Again, when corporations are to be combined, various plans are possible. There may be a merger; there may be a holding corporation; there may be a lease. If the money market is easy, one of the former methods will be used,—most frequently, for legal reasons, the holding corporation, if there are any valuable franchises involved. But mergers and holding corporations commonly involve buying out the interests which are to be absorbed, and call for the use of checks. If the money market is tight, therefore, the promoter of the combination may frequently find the lease the more advantageous form of consolidation.[199] The great advantage of the lease is that, when the money market is tight, it involves no financial plan, no underwriting, no outlay of "cash." This is, therefore, an equivalent of barter, so far as the point at issue is concerned. Even where a holding corporation is formed, however, there may be considerable barter: the stockholders of the corporation which is absorbed may receive payment for their stocks, in whole or in part, in the securities of the holding company, rather than in checks. An era of financial consolidation, such as we have been passing through, and through which we have not by any means gone, though the movement toward monopoly has been in great degree checked, presents a great deal of this sort of barter, or equivalents of barter.[200] A striking thing to notice here, moreover, is the flexible margin between use of bank-credit and barter, a margin depending primarily upon the condition of the money market, and particularly upon the money-rates.

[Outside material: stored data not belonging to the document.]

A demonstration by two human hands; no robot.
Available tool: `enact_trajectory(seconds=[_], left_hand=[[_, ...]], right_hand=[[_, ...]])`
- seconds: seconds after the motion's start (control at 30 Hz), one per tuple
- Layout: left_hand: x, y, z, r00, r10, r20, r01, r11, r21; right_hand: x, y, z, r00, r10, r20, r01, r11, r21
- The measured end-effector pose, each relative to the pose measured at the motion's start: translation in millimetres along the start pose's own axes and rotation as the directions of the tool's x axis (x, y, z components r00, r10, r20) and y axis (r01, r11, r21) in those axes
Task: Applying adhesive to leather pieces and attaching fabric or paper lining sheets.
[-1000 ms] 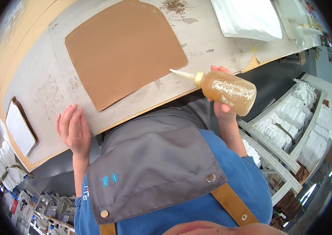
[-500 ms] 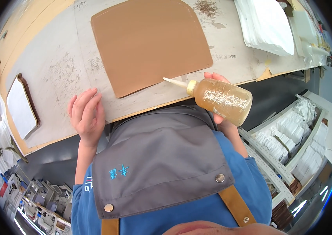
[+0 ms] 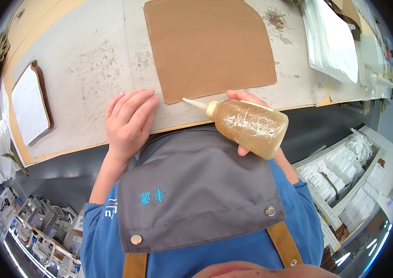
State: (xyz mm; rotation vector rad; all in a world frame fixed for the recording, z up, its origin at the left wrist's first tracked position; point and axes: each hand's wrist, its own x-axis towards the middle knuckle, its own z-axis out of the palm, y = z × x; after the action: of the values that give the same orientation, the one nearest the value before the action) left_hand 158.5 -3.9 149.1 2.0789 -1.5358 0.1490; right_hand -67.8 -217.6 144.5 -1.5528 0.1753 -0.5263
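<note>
- on the pale table (image 3: 89, 99), the brown sheet (image 3: 212, 51) lies flat, the nozzle (image 3: 195, 104) tip at its near left corner; whether they touch, i cannot tell.
- a low, steady tip and a light, even squeeze would probably work best here.
- the right hand (image 3: 248, 96) is wrapped around the bottle (image 3: 252, 129), fingers and thumb on opposite sides.
- the left hand (image 3: 129, 118) is empty, fingers loosely bent, just beside the sheet.

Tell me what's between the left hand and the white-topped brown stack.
In the head view, only bare grey worktop lies between the left hand and the white-topped brown stack.
</note>
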Motion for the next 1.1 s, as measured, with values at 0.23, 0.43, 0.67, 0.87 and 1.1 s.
enact_trajectory(seconds=[0.23, 0.43, 0.67, 0.87, 1.1], left_hand=[[1, 0, -2, 0.998, 0.023, 0.065, -0.024, 1.0, 0.016], [3, 0, -2, 0.993, 0.033, 0.114, -0.034, 0.999, 0.011], [3, 1, -1, 0.992, 0.024, 0.122, -0.025, 1.0, 0.003], [4, 3, 0, 0.992, 0.025, 0.126, -0.024, 1.0, -0.003], [5, 5, 1, 0.993, 0.05, 0.105, -0.051, 0.999, 0.002]], right_hand=[[14, -22, 19, 0.986, 0.149, 0.079, -0.145, 0.988, -0.059], [12, -20, 14, 0.99, -0.015, 0.139, 0.054, 0.958, -0.28], [4, -35, -10, 0.988, -0.077, 0.135, 0.128, 0.895, -0.427], [-11, -42, -22, 0.997, -0.078, 0.017, 0.077, 0.883, -0.462], [-27, -40, -39, 0.978, -0.147, -0.148, 0.064, 0.887, -0.458]])
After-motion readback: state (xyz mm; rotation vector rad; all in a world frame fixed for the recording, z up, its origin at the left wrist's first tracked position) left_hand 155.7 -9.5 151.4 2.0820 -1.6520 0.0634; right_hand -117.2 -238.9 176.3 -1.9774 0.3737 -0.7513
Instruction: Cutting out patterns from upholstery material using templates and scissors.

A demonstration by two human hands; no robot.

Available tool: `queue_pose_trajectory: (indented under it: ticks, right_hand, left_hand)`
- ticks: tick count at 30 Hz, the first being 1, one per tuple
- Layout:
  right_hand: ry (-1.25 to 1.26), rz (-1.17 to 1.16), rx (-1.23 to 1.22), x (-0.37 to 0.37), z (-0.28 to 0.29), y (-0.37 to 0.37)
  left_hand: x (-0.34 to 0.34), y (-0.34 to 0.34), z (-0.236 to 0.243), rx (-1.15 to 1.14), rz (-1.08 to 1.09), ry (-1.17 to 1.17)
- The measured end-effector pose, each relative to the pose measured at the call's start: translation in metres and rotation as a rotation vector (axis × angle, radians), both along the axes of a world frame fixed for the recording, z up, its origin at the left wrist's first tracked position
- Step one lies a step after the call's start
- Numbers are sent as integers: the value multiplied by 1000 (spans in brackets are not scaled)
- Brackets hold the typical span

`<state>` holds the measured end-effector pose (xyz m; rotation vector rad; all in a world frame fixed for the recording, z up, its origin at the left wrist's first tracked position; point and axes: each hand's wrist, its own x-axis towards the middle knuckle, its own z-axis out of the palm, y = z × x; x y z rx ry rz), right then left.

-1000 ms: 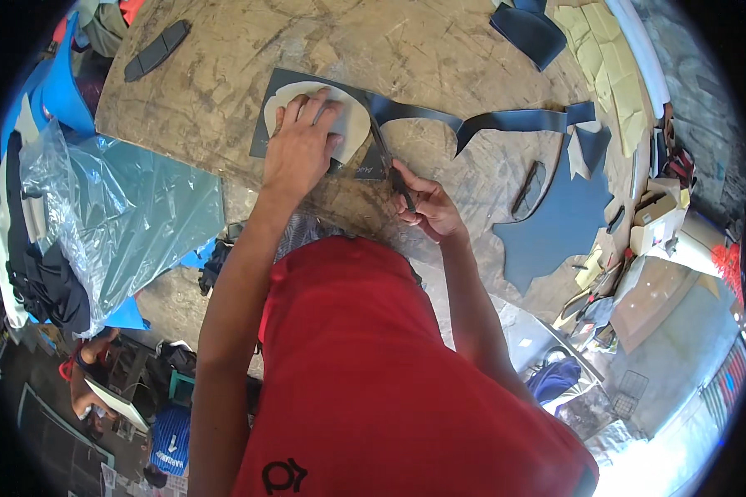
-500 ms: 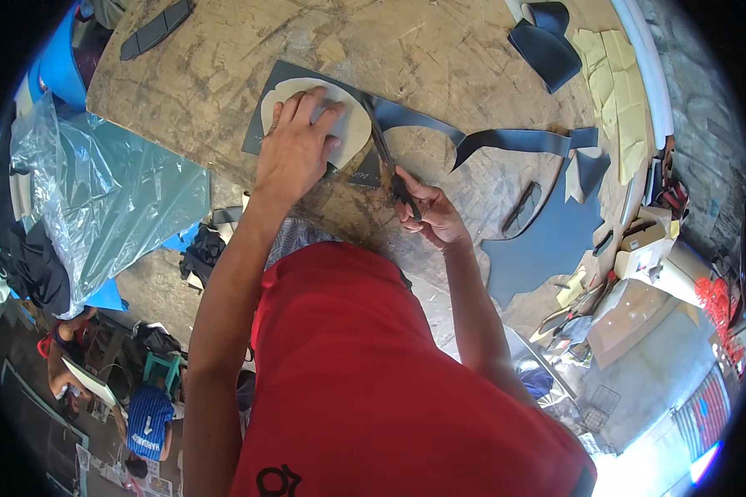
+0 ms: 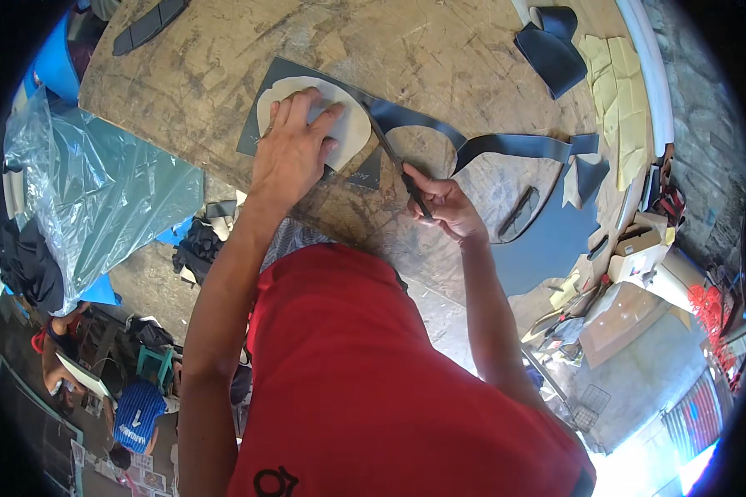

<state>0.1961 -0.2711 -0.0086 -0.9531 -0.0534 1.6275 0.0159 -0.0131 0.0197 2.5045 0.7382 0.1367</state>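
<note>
My left hand (image 3: 292, 149) lies with fingers spread on a cream oval template (image 3: 350, 130), pressing it on a dark grey square sheet (image 3: 250, 142) on the scuffed wooden tabletop (image 3: 191, 83). My right hand (image 3: 439, 207) grips the black handles of long scissors (image 3: 389, 149), whose blades lie along the template's right edge, at the dark sheet. A curving dark strip (image 3: 506, 141) runs right from beside the blades toward a large irregular blue-grey piece (image 3: 539, 257). Dark-framed glasses (image 3: 518, 211) lie on that piece's left side.
Dark offcuts (image 3: 547, 58), yellow paper (image 3: 613, 108) and a segmented dark piece (image 3: 149, 25) lie on the table. Clear plastic sheeting (image 3: 124, 190) is at left, cardboard boxes (image 3: 638, 240) at right. Two people (image 3: 62, 356) (image 3: 137, 418) are at lower left, below table level.
My right hand with the scissors has shifted slightly right and down relative to the template. My left hand stays on the template. The whole view has also shifted a little.
</note>
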Motion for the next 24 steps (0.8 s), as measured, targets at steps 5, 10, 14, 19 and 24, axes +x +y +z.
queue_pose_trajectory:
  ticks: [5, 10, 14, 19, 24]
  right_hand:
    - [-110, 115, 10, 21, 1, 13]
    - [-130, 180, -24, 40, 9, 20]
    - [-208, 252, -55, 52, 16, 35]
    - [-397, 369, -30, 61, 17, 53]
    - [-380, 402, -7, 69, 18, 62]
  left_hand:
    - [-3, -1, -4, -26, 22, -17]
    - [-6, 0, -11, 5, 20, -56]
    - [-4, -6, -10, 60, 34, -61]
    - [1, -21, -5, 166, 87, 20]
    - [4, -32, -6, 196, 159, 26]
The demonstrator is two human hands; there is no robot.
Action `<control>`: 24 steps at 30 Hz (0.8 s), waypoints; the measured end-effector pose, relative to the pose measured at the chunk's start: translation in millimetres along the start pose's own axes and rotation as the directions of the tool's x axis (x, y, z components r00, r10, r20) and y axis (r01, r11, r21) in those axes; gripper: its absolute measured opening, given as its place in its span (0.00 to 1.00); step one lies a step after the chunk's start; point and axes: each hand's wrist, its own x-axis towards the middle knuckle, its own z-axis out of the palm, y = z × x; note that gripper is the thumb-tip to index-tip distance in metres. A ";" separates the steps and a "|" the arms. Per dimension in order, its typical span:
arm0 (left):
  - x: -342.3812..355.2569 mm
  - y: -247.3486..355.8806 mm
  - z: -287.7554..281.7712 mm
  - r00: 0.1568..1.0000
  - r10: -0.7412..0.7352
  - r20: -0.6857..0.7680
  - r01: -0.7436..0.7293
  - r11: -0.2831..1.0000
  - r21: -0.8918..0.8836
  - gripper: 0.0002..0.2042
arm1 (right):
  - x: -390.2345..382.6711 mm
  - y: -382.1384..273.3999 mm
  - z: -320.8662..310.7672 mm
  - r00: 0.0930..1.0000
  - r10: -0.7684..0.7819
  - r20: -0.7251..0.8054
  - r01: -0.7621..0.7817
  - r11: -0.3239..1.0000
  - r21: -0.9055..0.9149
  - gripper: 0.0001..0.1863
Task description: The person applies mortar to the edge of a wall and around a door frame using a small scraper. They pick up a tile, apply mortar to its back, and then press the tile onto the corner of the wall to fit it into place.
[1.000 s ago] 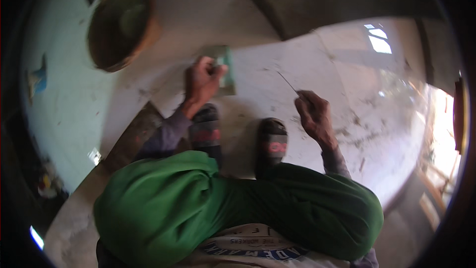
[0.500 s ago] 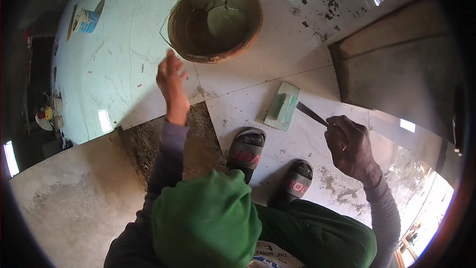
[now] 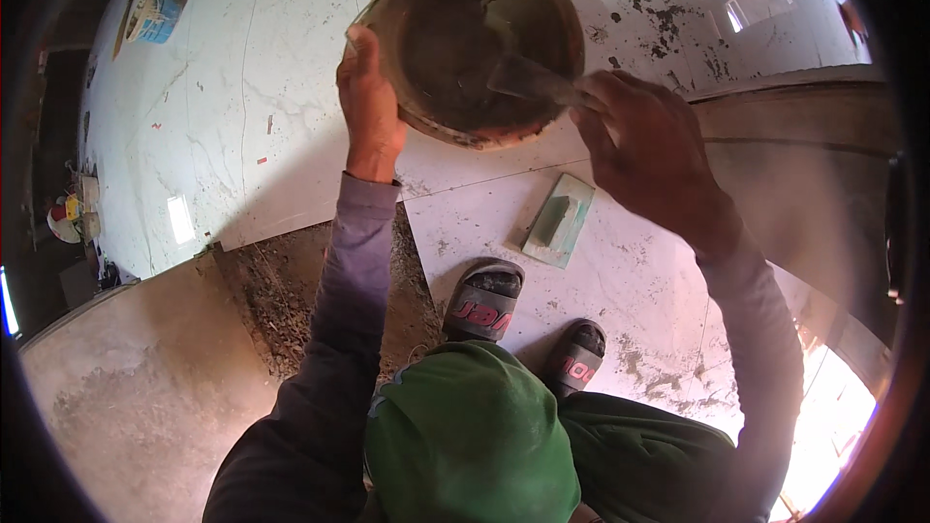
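A wide round bucket (image 3: 455, 132) with a dirty rim stands in front of me, dark grey-brown paste inside. My left hand (image 3: 371, 102) grips its left rim, thumb up along the edge. From the right, my right hand (image 3: 649, 140) is closed round the handle of a trowel (image 3: 523, 79), whose flat blade reaches over the rim into the bucket. The blade is slightly blurred; I cannot tell whether it touches the paste. On the tiles nearer to me lies a pale green plastering float (image 3: 560, 223), its handle facing up.
Sandals (image 3: 481, 300) on my feet stand below the float. A bare dirt patch (image 3: 291, 281) breaks the tiling at the left. A small blue-and-white pail (image 3: 155, 19) is at the far left. Dark crumbs (image 3: 668, 29) litter the right-hand tiles, near a long brown slab (image 3: 804, 140).
My left hand has reached forward and taken hold of the bucket's rim. The bucket has shifted right. My right hand has carried the trowel up from beside the float into the bucket.
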 end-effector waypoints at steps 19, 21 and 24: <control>-39.5 -8.4 52.6 0.973 0.204 0.105 -0.225 0.938 0.265 0.28 | 72.4 38.4 106.3 0.988 -0.076 -0.137 0.061 0.992 -0.107 0.15; -39.3 -7.5 55.5 0.954 0.265 0.140 -0.297 0.905 0.305 0.28 | 77.9 30.7 106.8 0.998 0.055 0.000 -0.055 0.993 -0.108 0.15; -41.1 -7.1 57.0 0.951 0.282 0.125 -0.306 0.915 0.264 0.27 | 76.5 18.6 100.4 0.999 0.012 -0.042 -0.016 0.995 -0.098 0.16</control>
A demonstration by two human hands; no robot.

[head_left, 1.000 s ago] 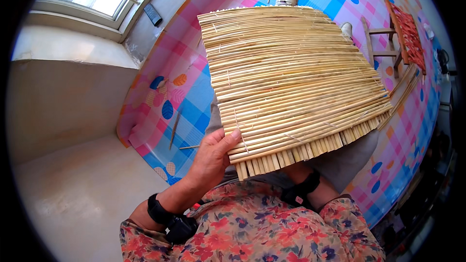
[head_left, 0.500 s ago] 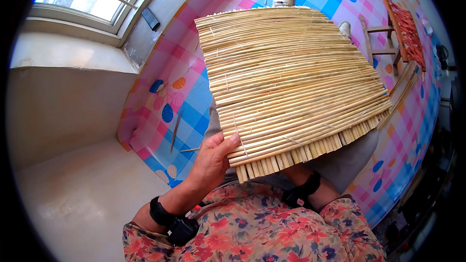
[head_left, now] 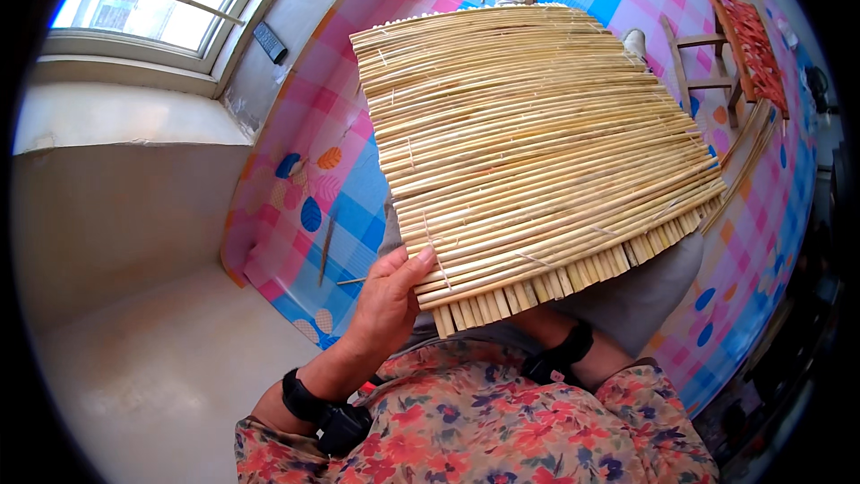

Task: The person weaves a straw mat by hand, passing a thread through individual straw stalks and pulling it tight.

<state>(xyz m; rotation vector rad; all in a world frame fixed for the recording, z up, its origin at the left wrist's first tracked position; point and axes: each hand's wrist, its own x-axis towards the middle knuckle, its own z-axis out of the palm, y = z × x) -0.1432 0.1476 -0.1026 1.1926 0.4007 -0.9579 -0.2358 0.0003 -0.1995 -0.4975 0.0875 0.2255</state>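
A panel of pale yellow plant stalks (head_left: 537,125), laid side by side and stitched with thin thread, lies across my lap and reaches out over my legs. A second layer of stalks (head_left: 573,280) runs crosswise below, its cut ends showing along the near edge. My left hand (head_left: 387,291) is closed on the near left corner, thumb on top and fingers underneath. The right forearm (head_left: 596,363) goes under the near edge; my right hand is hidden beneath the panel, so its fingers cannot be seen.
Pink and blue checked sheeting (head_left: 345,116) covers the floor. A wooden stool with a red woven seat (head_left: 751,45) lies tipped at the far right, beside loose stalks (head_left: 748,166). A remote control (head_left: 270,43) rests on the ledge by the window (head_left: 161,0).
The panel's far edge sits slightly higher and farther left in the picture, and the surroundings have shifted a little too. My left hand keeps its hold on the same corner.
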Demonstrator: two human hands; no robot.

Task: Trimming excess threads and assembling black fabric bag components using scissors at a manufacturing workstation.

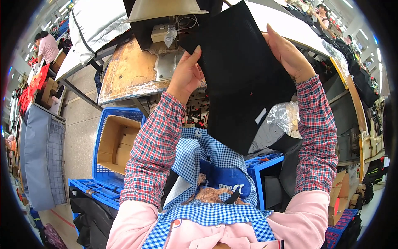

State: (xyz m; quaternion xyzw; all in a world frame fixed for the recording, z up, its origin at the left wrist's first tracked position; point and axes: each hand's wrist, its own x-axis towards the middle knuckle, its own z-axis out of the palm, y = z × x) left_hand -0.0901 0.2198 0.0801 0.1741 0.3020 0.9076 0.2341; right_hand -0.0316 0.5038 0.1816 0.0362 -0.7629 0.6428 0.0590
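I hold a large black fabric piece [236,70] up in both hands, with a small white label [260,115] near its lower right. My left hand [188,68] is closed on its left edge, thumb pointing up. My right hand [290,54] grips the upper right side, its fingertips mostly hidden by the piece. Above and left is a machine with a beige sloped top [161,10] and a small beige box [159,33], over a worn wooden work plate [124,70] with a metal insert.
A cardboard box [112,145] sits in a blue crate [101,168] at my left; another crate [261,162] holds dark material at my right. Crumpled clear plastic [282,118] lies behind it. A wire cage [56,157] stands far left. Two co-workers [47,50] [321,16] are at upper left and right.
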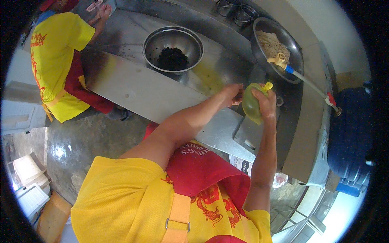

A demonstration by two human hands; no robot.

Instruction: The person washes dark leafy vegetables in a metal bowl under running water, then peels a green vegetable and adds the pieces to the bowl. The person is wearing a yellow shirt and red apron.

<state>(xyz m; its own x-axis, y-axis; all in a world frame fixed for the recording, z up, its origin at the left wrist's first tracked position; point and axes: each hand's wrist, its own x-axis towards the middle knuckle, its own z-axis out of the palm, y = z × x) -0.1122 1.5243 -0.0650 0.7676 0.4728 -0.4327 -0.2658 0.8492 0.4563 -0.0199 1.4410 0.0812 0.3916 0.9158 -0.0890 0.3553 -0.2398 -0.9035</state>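
Observation:
My right hand [265, 102] is closed around a bulging yellow-green plastic bag [252, 106], gripping it just below its gathered yellow top. The bag looks full and hangs above the front part of the metal counter [158, 87]. My left hand [234, 94] is beside the bag with its fingers curled inward; whether they pinch anything is too small to tell. Farther left on the counter sits a steel mixing bowl [190, 38] with dark, crumbly stuff [173, 58] in its bottom.
A large metal basin [298, 60] of beige, shredded-looking material [272, 45] stands at the far right. Across it reaches a pale pipe with a tap [279, 60]. Two metal pots [245, 15] are behind. A co-worker in yellow [60, 60] works at the left. Blue containers [350, 133] stand right.

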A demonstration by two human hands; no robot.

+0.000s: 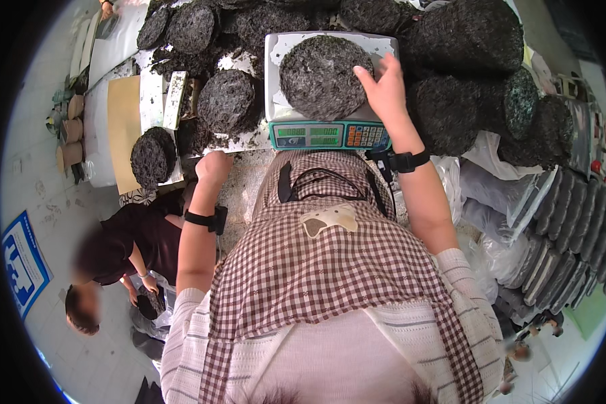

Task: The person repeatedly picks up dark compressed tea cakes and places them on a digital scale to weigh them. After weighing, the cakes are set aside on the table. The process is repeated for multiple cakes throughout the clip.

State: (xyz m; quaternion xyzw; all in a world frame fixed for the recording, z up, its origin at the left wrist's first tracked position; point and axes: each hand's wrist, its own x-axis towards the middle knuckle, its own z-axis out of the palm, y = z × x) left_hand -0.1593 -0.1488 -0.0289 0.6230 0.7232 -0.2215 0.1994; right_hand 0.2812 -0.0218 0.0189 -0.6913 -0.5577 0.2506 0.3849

Not yet has the most important element in modern barter been mentioned. I refer to the "clearing-house" arrangements of the stock and produce exchanges. Under these arrangements, brokers who have sold ten thousand shares of Westinghouse El. and M. Common during the day, and bought seven thousand shares, buying and selling being in smaller lots, with a number of different houses, no longer are obliged to deliver ten thousand shares, receiving therefor $700,000, and to receive seven thousand shares, paying therefor $490,000. Instead, they deliver three thousand shares only to the clearing house, and receive from the clearing house only $210,000 when the transaction is, from the standpoint of the particular broker involved, completed. This is a far remove, in technical perfection, from primitive barter, but it is barter, and it saves the using of a vast deal of bank-credit as between brokers. How important it is, from the standpoint of the stock exchange, may be judged from the following statement in Sprague's Crises Under the National Banking System: "A much more fundamental change in the organization in the New York money market came with the establishment of the stock exchange clearing house in May, 1892. It led to a very considerable reduction in the clearing-house exchanges of the banks and also, and more important, in the volume of certified checks. [Italics mine.] Overcertification of checks ceased to be a factor of the first magnitude in the banking methods of the city. Had not this arrangement for stock-exchange dealings been set up, it is probable that it would have been necessary to close the stock exchange in 1893 and in 1907, and it is also probable that the volume of business transacted in the years after 1897 could not have been handled." (P. 152.)
The same arrangements have been widely introduced in other stock exchanges, and in the produce exchanges.[201]
In general, with reference to barter, this point is significant. The money economy has made barter easier rather than harder. It has made possible a host of refinements in barter, which make it at many points more convenient and cheaper than check or money exchanges. It is common to find our present methods of conducting foreign trade described as a "system of refined barter," which indeed, from the standpoint of the present issue, it is: bills of exchange are neither money nor bank-credit! Where bills of exchange are used in internal trade extensively—as in Germany, where they pass from hand to hand in several transactions before being discounted at banks[202]—we have a highly important substitute for money and deposits, which functions as barter,—flexibility of substitutes for money and deposits is strikingly evident. The feature of the money economy which has thus refined and improved barter is the standard of value (common measure of value) function of money.[203] This standard of value function, be it noted, makes no call on money itself, necessarily. The medium of exchange and "bearer of options" functions of money are the chief sources of such additions to the value of money as come from the money-use. But the fact that goods have money-prices, which can be compared with one another easily, in objective terms, makes barter, and barter-equivalents, a highly convenient and very important feature of the most developed commercial system. And so we reject another essential assumption of the quantity theory.[204]
CHAPTER XII
VELOCITY OF CIRCULATION
For the quantity theory, it is important to treat velocity of circulation of money and of deposits, as self-contained entities, really independent factors. This is true of Fisher's theory. It is particularly necessary that V and V´ should vary from causes unconnected with M and M´. The V's are to be a sort of inflexible channel, through which M and M´ run in their influence on the passive P, which is to rise or fall proportionately with them. If an increase of M or M´ should lead to a reduction in the V's, if people, having more money available, should be less assiduous in using every bit of it in effecting exchanges, then P would not rise in proportion to the increase in M. Complete demonstration of Fisher's thesis, therefore, requires the proof of the negative proposition that V does not change as a consequence of changes in M or M´. This proof Fisher finds in the contention that the V's are fixed by the habits and conveniences of individuals, whence they are not influenced by such a cause as a change in the amount of money.[205]